Indeed, it was only in 1889, seven years after Emerson’s death, that his admirer Sarah Yule, in Borrowings, claimed she’d once heard him speak a catchier version of the thought: “If a man can write a better book, preach a better sermon, or make a better mousetrap, than his neighbor, though he builds his house in the woods, the world will make a beaten path to his door.”

Meanings change through time, however, and in today’s street version of the quotation we somehow choose to believe that Emerson was not addressing the worth of the common man but was instead offering a prescription for making it big in a capitalist economy. But even with this metamorphosis in meaning it is remarkable just how literally the quotation has been taken by a small and determined segment of our population.

“You should see some of the proposals that come in from mousetrap inventors,” says Joseph H. Bumsted, former vice president of the Woodstream Corporation, the world’s largest manufacturer of mousetraps, in Lititz, Pennsylvania. “They’re handwritten. They’re garbled. And their traps are almost always impractical, or unsellable. … But all of them remember that supposed quotation from Emerson. They feel it was written just for them, and they recite it as if that in itself were reason for Woodstream to buy their ideas!”

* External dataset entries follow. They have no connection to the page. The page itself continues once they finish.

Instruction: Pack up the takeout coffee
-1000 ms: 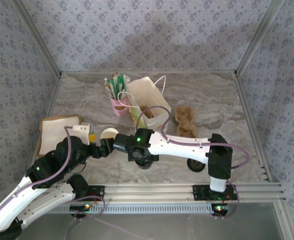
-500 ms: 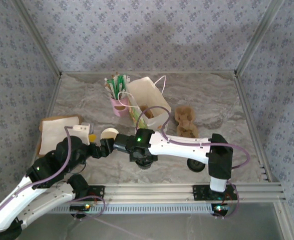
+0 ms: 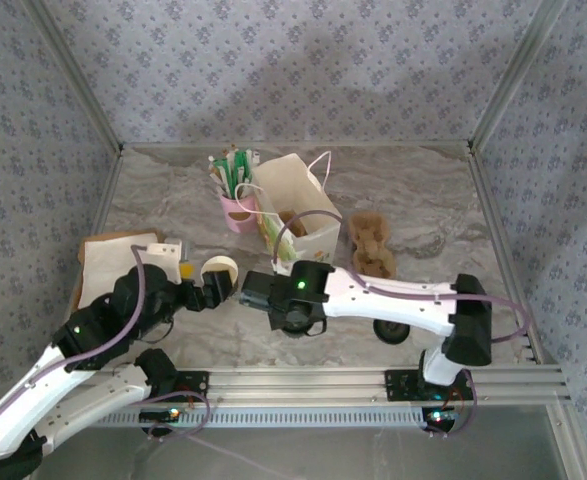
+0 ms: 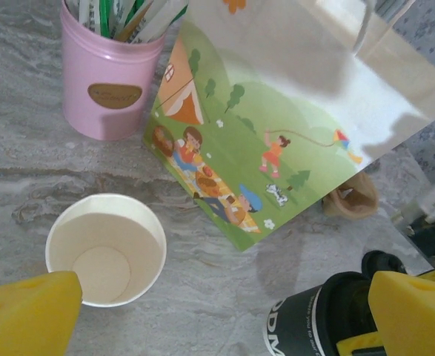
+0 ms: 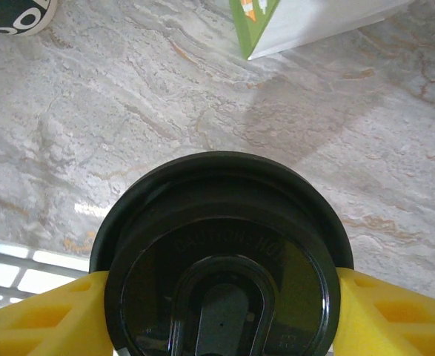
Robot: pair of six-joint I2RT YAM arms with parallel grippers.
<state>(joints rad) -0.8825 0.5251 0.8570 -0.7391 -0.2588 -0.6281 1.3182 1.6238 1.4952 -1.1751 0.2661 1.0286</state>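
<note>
One takeout coffee (image 5: 221,252) sits at the near middle of the table (image 5: 128,111). From straight above in the right wrist view it is a round black lid, with the cup wall hidden under it. Closed on it: right gripper (image 5: 218,315), a yellow finger (image 5: 47,319) against the lid rim on each side. Cannot tell whether the cup base rests on the marbled top or hangs clear.

Just beyond the coffee, apart from it, stands a white bag (image 4: 291,126), upright, mouth open, a picnic scene printed on its side. Against the bag's left side is a pink cup (image 4: 110,89) stuffed with green and white sticks.

Left of the coffee is the left gripper (image 4: 224,311), jaws spread wide, nothing between them. One of its yellow fingers overlaps the near rim of a lidless paper cup (image 4: 104,252), which is upright and cream-white inside. Contact cannot be told.

Right of the coffee, near the table's front edge, a loose black lid (image 3: 391,330) lies flat. A brown lump (image 3: 371,245) sits right of the bag. At far left a white sheet (image 3: 113,265) lies on a brown board.
</note>
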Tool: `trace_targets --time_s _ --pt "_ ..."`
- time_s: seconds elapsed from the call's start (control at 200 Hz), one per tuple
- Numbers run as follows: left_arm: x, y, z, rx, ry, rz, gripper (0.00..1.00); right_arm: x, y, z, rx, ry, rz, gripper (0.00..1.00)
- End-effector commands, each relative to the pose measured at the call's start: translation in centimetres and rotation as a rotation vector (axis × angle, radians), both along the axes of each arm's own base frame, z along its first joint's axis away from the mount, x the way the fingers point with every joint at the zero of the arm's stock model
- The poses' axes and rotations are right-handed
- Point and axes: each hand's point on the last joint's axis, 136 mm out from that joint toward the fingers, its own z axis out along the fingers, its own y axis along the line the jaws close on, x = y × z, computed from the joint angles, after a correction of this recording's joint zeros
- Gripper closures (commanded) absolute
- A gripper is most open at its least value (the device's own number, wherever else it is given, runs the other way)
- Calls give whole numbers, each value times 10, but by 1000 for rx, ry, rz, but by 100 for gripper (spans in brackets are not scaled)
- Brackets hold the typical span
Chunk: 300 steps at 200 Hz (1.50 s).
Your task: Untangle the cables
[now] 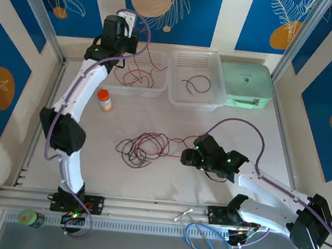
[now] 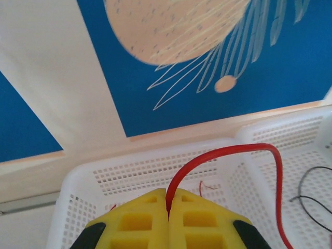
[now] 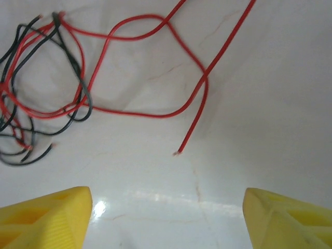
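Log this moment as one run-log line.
left end effector: shut on red cable, over left basket | right end effector: open, empty, facing tangle | tangle: red and black, on table

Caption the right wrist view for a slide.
Open right gripper low over the white table, the loose end of a red cable just ahead, the red-and-black tangle at upper left.

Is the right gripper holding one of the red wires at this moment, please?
No, the right gripper stands open above the table, and the red wire lies with its loose end on the surface ahead of it, untouched.
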Motion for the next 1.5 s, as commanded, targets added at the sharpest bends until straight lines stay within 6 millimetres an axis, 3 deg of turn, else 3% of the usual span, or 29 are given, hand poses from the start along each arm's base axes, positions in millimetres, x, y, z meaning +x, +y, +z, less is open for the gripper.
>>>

The mousetrap is far and away the most invented machine in all of American history. Since it first opened for business in 1838, the U.S. Patent Office reports that it has granted more than 4400 mousetrap patents, 95 percent of them to amateur inventors.

Roughly forty new mousetrap patents are granted each year, every year, in thirty-nine official subclasses that include “Impaling,” “Smiting,” “Swinging Striker,” “Nonreturn Entrance,” “Choking or Squeezing,” “Constricting Noose,” “Electrocuting and Explosive,” and ten times that many mousetrap patent applications are turned away.

But what would-be mousetrap makers do not seem to know—or seem not to fret much over if they do—is that of the more than forty-four hundred mousetraps patented in U.S. history, fewer than two dozen have ever earned their creators a cent in the marketplace. And in an even more devastating contradiction of the Emersonian career path, there is good reason to believe that his better mousetrap has already been built.